Brief:
Only one stretch of the data below is wanted: the lines from the one with "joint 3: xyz" through the one with "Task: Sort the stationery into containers", repeated exactly.
◆ ◆ ◆ ◆
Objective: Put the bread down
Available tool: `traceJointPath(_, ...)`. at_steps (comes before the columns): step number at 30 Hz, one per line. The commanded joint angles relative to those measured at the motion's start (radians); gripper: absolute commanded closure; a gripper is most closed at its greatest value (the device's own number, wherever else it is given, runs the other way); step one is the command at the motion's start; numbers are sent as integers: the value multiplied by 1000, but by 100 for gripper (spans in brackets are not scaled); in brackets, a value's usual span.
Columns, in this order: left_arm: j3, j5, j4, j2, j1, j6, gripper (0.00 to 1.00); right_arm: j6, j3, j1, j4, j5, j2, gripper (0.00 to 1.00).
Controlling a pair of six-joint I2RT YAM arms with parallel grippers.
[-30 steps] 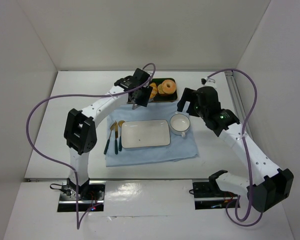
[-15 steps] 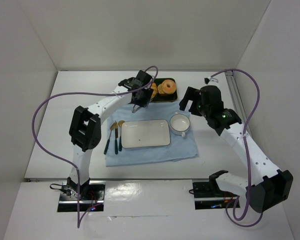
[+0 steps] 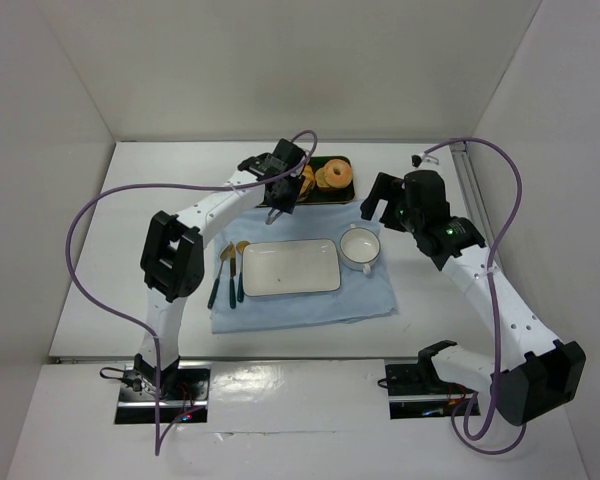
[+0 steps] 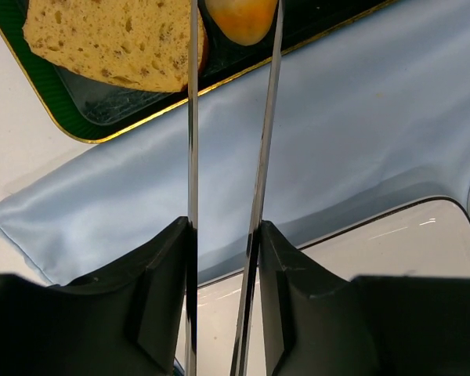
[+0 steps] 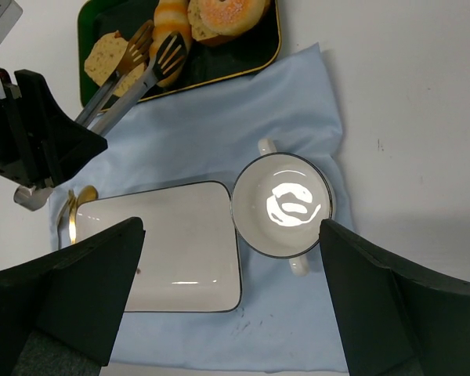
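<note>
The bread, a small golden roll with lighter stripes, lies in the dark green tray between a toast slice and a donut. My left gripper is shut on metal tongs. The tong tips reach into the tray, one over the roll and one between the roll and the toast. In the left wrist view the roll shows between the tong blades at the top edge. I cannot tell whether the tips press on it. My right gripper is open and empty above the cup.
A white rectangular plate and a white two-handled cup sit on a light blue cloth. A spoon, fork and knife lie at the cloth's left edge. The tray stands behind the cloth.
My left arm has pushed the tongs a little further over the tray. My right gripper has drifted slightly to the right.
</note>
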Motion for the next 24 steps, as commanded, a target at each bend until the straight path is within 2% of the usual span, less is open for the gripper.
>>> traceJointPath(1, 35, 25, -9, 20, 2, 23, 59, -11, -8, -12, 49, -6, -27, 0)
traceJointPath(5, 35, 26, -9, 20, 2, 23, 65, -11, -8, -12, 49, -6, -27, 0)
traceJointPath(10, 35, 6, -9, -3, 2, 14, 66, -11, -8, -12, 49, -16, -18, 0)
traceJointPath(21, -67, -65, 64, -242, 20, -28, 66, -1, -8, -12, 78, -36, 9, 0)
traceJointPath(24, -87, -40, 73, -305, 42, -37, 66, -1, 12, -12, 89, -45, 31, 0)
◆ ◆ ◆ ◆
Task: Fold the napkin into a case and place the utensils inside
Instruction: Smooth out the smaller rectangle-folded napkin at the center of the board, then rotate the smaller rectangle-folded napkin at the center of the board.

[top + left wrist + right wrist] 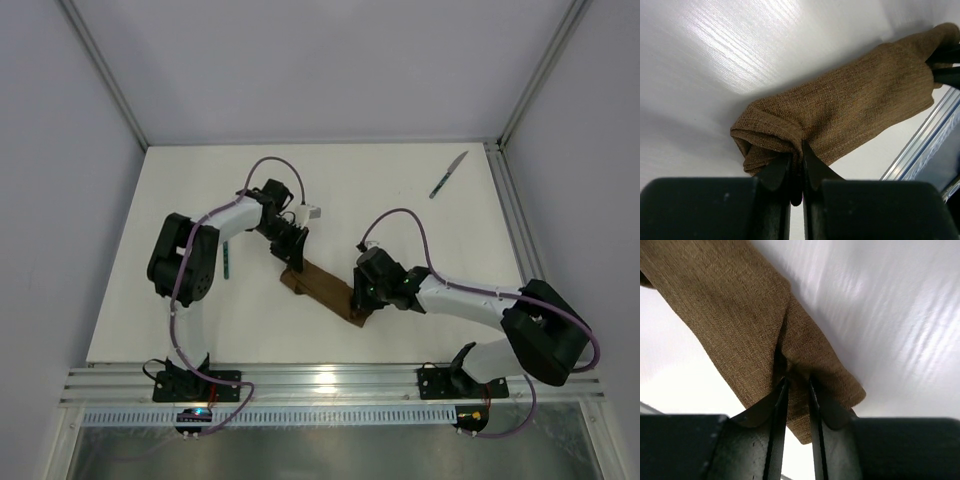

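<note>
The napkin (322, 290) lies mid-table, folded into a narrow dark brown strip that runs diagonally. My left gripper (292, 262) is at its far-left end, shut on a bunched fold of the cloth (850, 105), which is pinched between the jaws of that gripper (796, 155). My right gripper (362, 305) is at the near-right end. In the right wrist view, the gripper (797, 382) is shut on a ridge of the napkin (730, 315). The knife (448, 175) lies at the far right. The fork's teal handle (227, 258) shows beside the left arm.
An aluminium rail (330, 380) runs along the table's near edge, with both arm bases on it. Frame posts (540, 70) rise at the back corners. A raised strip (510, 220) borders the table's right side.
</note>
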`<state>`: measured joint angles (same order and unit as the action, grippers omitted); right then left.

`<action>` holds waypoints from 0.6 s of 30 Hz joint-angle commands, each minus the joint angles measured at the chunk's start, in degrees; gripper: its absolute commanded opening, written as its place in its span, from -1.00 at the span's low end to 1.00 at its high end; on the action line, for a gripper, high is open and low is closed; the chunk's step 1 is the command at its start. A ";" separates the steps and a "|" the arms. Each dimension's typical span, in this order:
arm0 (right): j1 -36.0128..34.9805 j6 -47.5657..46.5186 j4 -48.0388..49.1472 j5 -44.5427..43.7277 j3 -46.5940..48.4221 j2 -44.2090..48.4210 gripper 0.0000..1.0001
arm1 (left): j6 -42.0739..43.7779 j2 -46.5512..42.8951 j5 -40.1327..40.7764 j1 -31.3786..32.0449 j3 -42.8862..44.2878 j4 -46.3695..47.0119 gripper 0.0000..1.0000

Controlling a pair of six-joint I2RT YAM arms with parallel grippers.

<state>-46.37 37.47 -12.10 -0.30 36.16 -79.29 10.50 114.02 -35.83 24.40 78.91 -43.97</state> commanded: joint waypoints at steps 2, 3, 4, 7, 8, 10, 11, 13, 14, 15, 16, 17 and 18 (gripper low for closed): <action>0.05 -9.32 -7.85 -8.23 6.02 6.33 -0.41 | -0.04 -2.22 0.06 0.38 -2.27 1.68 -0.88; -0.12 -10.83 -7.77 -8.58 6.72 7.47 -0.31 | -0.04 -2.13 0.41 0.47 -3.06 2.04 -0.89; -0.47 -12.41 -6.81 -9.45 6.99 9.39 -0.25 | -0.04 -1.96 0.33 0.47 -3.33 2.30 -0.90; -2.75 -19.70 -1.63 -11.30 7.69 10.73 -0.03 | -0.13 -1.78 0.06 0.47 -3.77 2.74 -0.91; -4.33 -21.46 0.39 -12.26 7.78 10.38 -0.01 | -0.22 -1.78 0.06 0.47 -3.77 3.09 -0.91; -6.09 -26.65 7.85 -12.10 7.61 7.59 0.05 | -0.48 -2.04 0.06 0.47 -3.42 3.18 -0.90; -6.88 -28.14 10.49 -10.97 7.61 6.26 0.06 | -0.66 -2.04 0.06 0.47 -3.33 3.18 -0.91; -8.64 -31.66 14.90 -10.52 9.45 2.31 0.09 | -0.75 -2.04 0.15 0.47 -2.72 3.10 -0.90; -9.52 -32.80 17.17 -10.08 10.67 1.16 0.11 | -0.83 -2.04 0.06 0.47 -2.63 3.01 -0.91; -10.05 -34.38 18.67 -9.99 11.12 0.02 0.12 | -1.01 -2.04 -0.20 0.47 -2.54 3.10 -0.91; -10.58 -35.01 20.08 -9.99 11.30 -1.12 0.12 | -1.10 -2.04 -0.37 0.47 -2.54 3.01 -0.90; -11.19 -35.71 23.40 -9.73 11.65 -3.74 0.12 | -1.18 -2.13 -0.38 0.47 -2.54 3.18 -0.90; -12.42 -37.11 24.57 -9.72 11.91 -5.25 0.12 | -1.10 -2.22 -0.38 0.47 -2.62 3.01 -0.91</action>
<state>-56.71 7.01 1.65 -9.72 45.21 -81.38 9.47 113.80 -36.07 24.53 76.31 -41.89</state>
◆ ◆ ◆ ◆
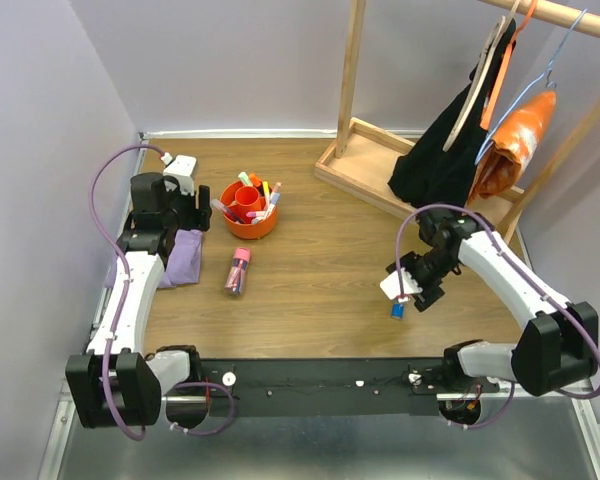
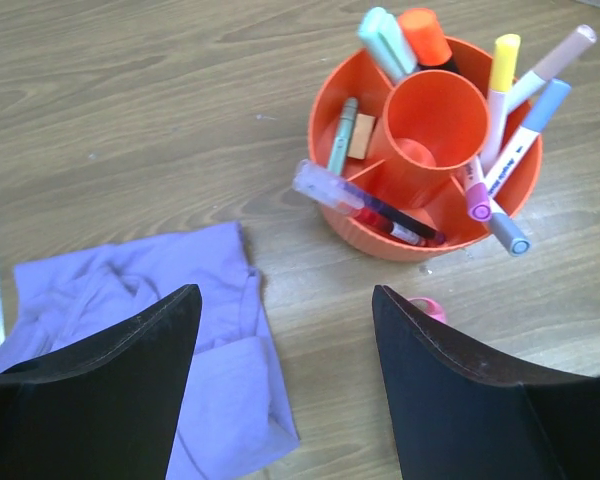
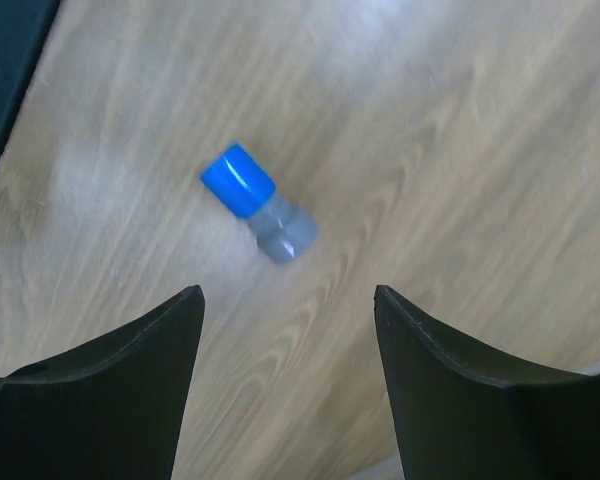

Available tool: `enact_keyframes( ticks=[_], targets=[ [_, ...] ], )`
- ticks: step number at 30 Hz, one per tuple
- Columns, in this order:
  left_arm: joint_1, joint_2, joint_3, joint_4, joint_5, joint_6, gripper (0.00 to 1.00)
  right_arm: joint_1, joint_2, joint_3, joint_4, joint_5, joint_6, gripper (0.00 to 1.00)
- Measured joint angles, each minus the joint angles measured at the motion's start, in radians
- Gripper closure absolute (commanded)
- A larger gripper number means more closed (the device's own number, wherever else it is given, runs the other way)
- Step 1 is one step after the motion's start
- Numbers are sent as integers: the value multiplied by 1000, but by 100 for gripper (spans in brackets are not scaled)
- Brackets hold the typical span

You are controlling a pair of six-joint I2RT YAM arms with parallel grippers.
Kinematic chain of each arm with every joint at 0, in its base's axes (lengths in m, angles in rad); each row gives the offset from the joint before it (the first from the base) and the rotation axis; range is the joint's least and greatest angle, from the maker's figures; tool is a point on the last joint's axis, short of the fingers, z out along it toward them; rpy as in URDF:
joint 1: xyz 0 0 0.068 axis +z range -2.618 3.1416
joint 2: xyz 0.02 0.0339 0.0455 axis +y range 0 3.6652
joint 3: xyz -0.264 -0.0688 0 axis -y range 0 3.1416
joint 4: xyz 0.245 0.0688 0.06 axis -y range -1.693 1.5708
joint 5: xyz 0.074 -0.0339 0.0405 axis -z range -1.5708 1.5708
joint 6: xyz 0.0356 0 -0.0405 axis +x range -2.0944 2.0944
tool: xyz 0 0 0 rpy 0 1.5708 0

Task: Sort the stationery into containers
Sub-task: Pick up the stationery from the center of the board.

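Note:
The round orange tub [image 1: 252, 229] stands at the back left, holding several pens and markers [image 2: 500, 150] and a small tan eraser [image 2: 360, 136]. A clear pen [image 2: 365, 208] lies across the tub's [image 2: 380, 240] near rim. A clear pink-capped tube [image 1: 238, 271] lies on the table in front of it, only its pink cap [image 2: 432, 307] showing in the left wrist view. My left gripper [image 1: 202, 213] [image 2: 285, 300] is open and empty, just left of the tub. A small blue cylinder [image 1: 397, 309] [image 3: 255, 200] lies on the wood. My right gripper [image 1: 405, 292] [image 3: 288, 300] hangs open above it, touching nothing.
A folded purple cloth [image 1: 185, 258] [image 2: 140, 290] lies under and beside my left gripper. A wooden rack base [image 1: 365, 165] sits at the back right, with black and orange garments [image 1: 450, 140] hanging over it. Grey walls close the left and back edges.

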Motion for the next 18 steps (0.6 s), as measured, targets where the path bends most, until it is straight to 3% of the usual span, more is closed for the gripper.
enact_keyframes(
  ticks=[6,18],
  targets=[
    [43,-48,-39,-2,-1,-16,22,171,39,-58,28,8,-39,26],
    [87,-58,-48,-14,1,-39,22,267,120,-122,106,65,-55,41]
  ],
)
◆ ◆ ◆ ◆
Exercise solution:
joint 3: xyz -0.264 -0.0688 0 axis -y range 0 3.1416
joint 4: xyz 0.245 0.0688 0.06 axis -y range -1.693 1.5708
joint 5: xyz 0.074 -0.0339 0.0405 axis -z range -1.5708 1.5708
joint 6: xyz 0.0356 0 -0.0405 axis +x range -2.0944 2.0944
tool: xyz 0 0 0 rpy 0 1.5708 0

Task: Sort the stationery into containers

No more output is required for the exercise.